**DATA BLOCK:**

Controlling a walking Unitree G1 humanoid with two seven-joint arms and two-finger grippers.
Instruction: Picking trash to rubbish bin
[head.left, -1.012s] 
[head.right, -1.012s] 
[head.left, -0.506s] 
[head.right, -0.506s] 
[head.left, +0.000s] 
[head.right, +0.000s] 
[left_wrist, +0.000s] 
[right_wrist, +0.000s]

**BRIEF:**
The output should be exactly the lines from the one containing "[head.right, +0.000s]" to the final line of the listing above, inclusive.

**EXERCISE RESULT:**
[head.right, +0.000s] 
[left_wrist, +0.000s] 
[right_wrist, +0.000s]

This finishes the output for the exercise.